Guru
Oct 8, 2011
Sha Menz
Project Manager, Inbound Marketing at BF Design Studio
Hi Rick,
If you wish to use the robots.txt method to disallow all or part of your site's https protocol, you simply need to load two separate robots.txt files.
The http and https protocols are basically viewed by bots as if they were two completely separate root domains (which I guess you already know as you have mentioned the fact that port 443 is used for the secure protocol).
Google's advice is that to use this method, you should have a separate robots.txt file for each protocol with code as follows:
For your http protocol (
http://www.startuploans.org/robots.txt):
User-agent: *
Allow: /
For the https protocol (
https://www.startuploans.org/robots.txt):
User-agent: *
Disallow: /
However, blocking crawlers with robots.txt is not the most reliable method for excluding pages from Search engines. The reason for this is that the page will continue to be indexed if it happens to be found via a link from another page. Basically, the robots.txt is the sign on the front door that says "Please stay out of our house", but it is never seen by the people who enter via the rear exit or climb in a window!
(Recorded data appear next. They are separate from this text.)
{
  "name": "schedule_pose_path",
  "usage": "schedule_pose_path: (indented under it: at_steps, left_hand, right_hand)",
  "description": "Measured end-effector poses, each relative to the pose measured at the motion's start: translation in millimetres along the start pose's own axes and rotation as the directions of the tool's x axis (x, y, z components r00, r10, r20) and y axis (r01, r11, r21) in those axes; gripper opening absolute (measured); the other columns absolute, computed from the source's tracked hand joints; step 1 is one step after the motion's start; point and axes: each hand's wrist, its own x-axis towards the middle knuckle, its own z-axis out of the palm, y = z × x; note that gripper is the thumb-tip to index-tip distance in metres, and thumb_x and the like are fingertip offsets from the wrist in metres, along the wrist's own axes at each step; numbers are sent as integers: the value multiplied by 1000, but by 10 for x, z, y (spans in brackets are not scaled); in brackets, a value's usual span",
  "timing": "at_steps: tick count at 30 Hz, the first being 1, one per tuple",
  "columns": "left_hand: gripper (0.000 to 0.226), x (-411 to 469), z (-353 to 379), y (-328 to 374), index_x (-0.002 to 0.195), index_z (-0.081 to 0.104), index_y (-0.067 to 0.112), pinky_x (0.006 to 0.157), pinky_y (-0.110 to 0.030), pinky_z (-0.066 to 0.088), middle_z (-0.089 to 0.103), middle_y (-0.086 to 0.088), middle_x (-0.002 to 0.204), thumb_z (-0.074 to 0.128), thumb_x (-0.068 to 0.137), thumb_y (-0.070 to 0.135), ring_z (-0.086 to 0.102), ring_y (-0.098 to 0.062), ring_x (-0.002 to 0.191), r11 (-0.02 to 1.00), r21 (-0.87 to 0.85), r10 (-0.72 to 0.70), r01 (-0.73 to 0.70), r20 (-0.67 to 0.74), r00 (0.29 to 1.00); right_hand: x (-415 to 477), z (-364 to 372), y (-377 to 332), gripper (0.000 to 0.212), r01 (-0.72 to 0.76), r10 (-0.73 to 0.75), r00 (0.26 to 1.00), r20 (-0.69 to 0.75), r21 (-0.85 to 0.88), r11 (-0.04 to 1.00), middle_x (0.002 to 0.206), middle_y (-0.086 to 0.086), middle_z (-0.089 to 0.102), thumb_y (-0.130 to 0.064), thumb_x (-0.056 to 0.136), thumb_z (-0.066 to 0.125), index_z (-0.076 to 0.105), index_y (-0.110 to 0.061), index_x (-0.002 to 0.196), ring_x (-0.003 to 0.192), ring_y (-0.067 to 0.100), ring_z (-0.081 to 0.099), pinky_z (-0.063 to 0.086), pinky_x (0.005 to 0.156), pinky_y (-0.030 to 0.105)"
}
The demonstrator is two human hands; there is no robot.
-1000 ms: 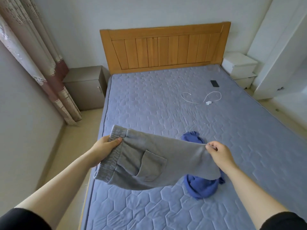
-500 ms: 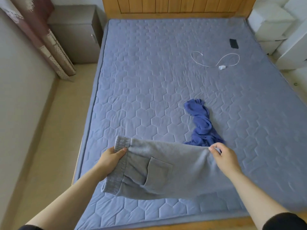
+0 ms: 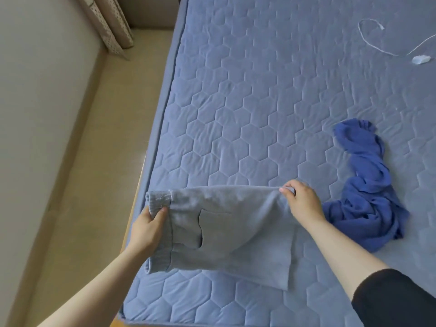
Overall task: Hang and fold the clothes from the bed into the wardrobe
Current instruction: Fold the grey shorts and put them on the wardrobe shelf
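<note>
- Since half a second ago the grey shorts (image 3: 236, 227) have come down from the air onto the bed (image 3: 259, 102), and the view has tipped down, so the headboard and the dark phone are out of frame.
- Both hands still hold the shorts, at the same two ends as before.
- At lower centre of the frame the shorts are spread sideways across the quilted blue cover, near its lower left corner. The ribbed waistband is at the left, a patch pocket faces up, and the leg hem is at the right.
- At lower left, the left hand (image 3: 147, 228) grips the waistband, with the thumb on top of the elastic and the fingers tucked behind it.
- Right of centre, the right hand (image 3: 303, 201) pinches the upper corner of the leg end, its fingers curled over the cloth.
- A black sleeve (image 3: 396, 300) covers that arm at the lower right corner.
- A crumpled blue garment (image 3: 368, 192) lies on the cover at right, just beside the right wrist and apart from the shorts.
- A white cable (image 3: 377, 43) with a small white plug lies on the cover at upper right, well away from both garments.
- Along the left side are the beige floor (image 3: 101, 161) and a wall, with the curtain (image 3: 111, 27) hem at upper left.
</note>
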Motion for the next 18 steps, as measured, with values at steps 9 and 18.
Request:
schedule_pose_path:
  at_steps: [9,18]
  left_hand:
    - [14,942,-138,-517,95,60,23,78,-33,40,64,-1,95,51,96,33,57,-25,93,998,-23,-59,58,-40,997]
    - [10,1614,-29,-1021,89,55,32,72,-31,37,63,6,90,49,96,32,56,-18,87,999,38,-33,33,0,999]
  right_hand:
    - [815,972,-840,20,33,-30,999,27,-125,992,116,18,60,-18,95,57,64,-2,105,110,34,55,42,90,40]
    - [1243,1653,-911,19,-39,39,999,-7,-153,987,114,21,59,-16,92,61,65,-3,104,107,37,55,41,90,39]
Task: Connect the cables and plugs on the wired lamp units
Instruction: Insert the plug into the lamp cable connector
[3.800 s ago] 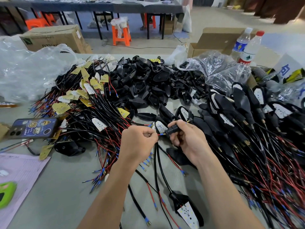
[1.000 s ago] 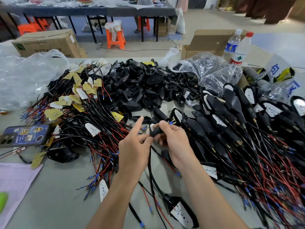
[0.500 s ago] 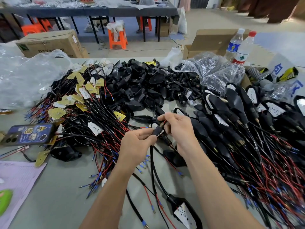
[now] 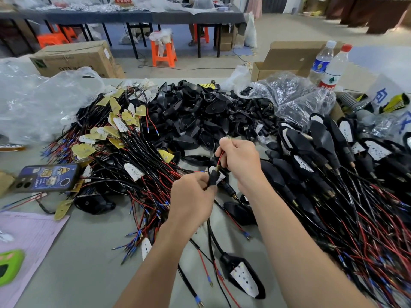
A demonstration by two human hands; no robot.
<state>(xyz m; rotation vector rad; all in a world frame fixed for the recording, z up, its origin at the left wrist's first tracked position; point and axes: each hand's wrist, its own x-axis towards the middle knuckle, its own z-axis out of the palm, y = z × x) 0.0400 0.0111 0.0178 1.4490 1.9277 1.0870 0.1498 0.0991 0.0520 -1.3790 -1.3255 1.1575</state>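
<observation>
Left hand (image 4: 193, 196) gripped black plug (image 4: 213, 177) just above mid-tabletop; right hand (image 4: 240, 161) pinched red wire (image 4: 220, 160) rising from the plug's top; 1 lamp unit (image 4: 244, 276) lay by the near edge between the forearms; wire heap (image 4: 133, 156) crowded left, finished units (image 4: 322, 152) right; bare tabletop (image 4: 89, 252) showed front-left, near phone (image 4: 44, 177).

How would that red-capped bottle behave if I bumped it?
The red-capped bottle stands upright, tall and narrow, so it would likely tip. Being round, it might then roll. I cannot see how full it is, so its weight is uncertain.
</observation>
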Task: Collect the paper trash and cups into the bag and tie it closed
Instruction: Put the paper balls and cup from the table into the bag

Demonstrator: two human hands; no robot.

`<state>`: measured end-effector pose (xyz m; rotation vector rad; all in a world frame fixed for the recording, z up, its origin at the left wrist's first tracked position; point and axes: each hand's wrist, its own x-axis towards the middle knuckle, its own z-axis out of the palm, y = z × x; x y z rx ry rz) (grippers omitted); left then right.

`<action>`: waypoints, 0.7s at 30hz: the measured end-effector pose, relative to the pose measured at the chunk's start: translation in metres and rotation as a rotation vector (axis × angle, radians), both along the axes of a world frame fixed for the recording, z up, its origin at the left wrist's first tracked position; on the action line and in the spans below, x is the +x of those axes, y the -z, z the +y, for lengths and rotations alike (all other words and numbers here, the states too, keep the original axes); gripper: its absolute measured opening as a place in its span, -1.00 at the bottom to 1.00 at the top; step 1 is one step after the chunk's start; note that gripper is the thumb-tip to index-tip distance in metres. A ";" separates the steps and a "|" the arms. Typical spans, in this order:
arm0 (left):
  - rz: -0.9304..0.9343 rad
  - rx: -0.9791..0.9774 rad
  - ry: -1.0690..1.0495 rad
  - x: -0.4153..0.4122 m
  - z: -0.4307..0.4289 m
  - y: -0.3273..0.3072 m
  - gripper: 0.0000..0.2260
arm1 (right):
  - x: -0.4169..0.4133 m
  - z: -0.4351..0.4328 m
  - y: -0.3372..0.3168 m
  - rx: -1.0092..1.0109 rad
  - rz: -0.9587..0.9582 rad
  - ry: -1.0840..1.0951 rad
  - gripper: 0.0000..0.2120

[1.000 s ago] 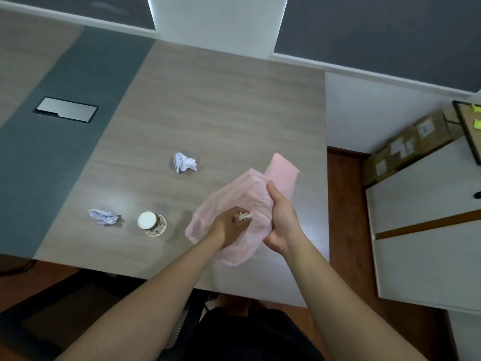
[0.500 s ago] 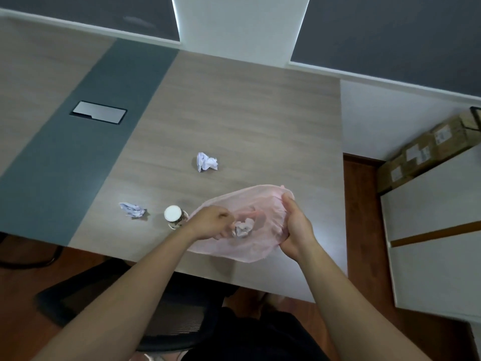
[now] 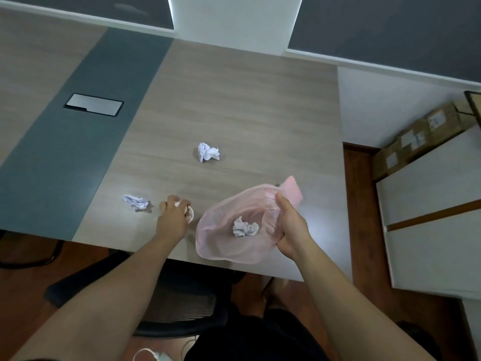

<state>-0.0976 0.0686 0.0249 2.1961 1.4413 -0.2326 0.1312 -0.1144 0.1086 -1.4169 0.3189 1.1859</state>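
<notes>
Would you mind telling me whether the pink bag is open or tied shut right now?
Open. The right hand holds the pink bag by its rim, its mouth gapes wide, and a crumpled paper shows inside.

My bag (image 3: 221,247): pale translucent pink. Paper wad inside (image 3: 244,227): white, grey-creased. Far paper wad (image 3: 208,151) and near paper wad (image 3: 136,202): white with faint bluish marks. Surface (image 3: 234,100): light grey-brown woodgrain, crossed by a slate-blue band (image 3: 78,142).

head cam | faces forward-down | close over left hand (image 3: 173,220), right hand (image 3: 291,227) | desk (image 3: 234,100) beneath
</notes>
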 end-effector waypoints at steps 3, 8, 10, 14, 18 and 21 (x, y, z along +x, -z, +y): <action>0.014 -0.006 -0.001 -0.008 -0.004 0.007 -0.43 | -0.002 -0.005 0.000 -0.015 -0.008 0.011 -0.65; -0.250 -0.060 -0.252 -0.022 -0.001 0.011 -0.67 | -0.008 -0.007 0.001 -0.024 -0.014 0.023 -0.68; -0.494 -0.109 -0.471 -0.021 0.003 0.004 -0.70 | -0.011 -0.005 0.002 -0.026 -0.024 0.035 -0.70; -1.125 -0.661 -0.787 -0.019 0.007 -0.017 -0.78 | -0.020 0.006 0.001 -0.046 -0.053 0.027 -0.73; -1.269 -1.179 -0.598 -0.024 -0.012 -0.026 -0.66 | -0.032 0.022 -0.001 -0.032 -0.041 0.015 -0.68; -1.071 -1.202 -0.500 -0.011 -0.039 -0.017 -0.57 | -0.041 0.030 -0.007 0.005 -0.012 -0.011 -0.72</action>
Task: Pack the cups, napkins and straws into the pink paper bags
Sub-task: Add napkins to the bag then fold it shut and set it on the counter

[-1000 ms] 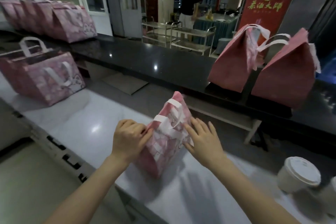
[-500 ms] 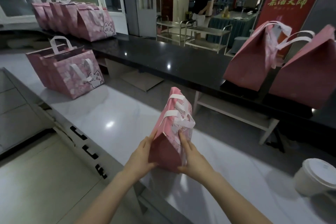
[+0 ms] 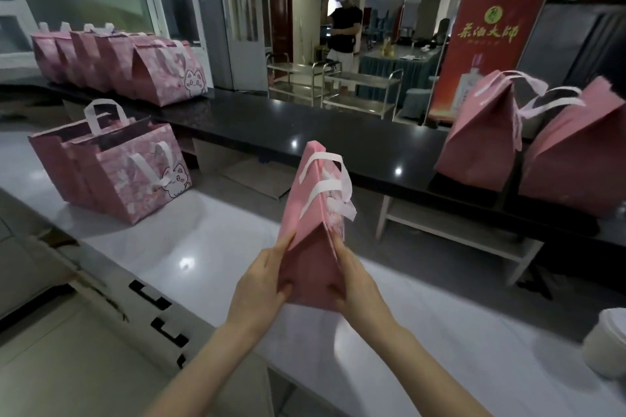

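Bag: a pink paper bag (image 3: pixel 310 247), matt and creased, folded shut into a wedge that narrows to a ridge at the top; flat white paper handles loop over its upper right side.
Left hand: the left hand (image 3: pixel 261 284) clasps the bag's lower left edge, thumb on the near face, fingers (image 3: pixel 283 244) flat along the side.
Right hand: the right hand (image 3: pixel 357 284) grips the lower right edge, its fingers (image 3: pixel 338 244) pressed to the printed side panel.
Position: the bag stands upright and slightly tilted between both hands, over the near white desk (image 3: pixel 203 237); whether its base touches the surface cannot be told.
Desk: glossy white top, reflecting ceiling lights.
Open bags: two pink bags (image 3: pixel 111 166) with a cartoon cat print and white handles stand with mouths open on the white desk, well to the left.
Counter: a long polished black counter (image 3: pixel 305 132) runs behind, higher than the desk.
Row: a row of closed bags (image 3: pixel 118 64) sits at the counter's far left.
Pair: two large folded bags (image 3: pixel 528 145) rest on the counter at right.
Cup: a white lidded cup (image 3: pixel 606 345) sits at the right edge.
Banner: a red banner (image 3: pixel 487 44) with gold characters stands beyond the counter.
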Demonstrator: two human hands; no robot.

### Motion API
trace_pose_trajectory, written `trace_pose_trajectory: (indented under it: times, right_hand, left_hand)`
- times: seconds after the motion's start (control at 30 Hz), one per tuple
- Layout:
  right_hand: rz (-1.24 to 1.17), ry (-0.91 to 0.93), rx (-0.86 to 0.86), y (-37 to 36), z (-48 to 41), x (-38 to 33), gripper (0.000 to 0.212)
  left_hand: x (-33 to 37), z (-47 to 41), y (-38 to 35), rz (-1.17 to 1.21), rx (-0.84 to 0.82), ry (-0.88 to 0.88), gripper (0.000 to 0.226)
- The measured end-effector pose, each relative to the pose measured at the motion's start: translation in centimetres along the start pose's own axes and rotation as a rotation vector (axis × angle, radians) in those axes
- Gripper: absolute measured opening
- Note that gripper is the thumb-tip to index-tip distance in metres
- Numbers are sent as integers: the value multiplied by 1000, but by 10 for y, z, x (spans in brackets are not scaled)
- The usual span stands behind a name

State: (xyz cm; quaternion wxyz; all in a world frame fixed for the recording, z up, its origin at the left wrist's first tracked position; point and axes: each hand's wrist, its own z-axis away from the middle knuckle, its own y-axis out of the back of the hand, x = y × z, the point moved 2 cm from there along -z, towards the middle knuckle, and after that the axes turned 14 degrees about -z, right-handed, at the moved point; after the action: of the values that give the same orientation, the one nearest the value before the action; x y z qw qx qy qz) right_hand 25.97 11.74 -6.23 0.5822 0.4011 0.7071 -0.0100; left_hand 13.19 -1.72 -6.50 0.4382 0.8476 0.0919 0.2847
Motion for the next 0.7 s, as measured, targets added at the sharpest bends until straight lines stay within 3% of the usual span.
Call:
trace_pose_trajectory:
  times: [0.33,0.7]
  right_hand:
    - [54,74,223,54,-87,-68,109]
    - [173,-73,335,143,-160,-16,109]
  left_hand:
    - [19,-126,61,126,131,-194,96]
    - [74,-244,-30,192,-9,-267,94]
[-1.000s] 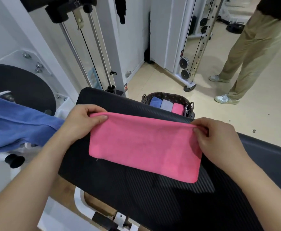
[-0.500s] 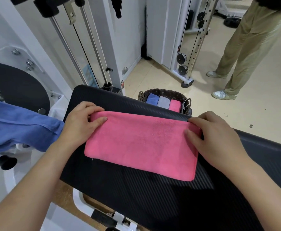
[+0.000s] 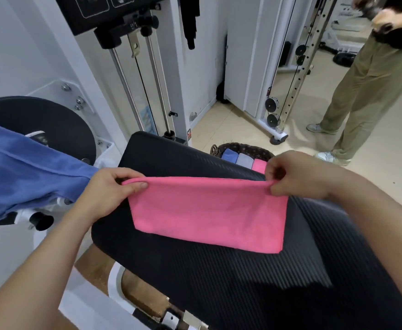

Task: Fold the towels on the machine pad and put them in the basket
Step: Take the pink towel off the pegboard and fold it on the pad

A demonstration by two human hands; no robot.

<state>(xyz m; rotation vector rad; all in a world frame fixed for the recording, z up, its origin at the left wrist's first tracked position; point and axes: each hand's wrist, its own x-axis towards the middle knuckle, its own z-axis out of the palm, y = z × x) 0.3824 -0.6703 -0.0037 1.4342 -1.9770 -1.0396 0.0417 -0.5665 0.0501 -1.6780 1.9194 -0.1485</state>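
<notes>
Gym machines stood around a black ribbed machine pad (image 3: 231, 282), where a folded pink towel (image 3: 209, 213) lay. The left hand (image 3: 104, 191) pinched its far left corner; the right hand (image 3: 297, 175) pinched its far right corner, fingers curled. Beyond the pad's far edge sat a dark woven basket (image 3: 242, 147) holding folded blue, grey and pink towels. A blue towel (image 3: 26, 172) hung at left.

i can't read any text here; the small red label (image 3: 189, 134) on the white machine column (image 3: 179, 75) is too blurred.
</notes>
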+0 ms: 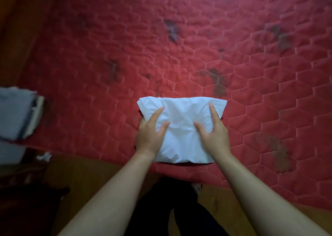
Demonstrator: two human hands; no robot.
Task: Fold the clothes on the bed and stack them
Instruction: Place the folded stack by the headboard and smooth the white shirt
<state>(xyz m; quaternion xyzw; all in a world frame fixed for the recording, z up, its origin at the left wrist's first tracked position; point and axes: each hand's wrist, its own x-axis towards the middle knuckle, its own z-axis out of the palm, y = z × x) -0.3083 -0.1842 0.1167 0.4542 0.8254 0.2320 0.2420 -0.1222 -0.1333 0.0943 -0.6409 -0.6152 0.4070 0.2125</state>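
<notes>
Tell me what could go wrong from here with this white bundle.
The white bundle looks puffy and creased, so its fold may spring open once the left hand and right hand let go. The stack sits at the edge of the bed; adding to it might tip it off.

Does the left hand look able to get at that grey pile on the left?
Probably yes: bare red quilt lies between left hand and grey pile, though it holds the white garment.

1. You faced a bed [224, 43] whose red quilted cover [111, 37] was stitched in hexagons and marked with dark blotches.
2. Brown wooden floor [86, 174] ran along its near edge.
3. Light dimmed toward the corners.
</notes>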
The most reliable method of excluding pages is to add the noindex meta tag as suggested by MagentoWebDeveloper and Alan.When a bot encounters the noindex meta tag it will send a signal to the search engine to de-index the page and there is no further problem.
I would generally use noindex, follow rather than noindex, nofollow as the nofollow tag will stop the flow of link value through your site. In most cases, as long as the noindex is in place, there is no reason to be worried about the links on the pages being followed.
You should NEVER use both methods at the same time.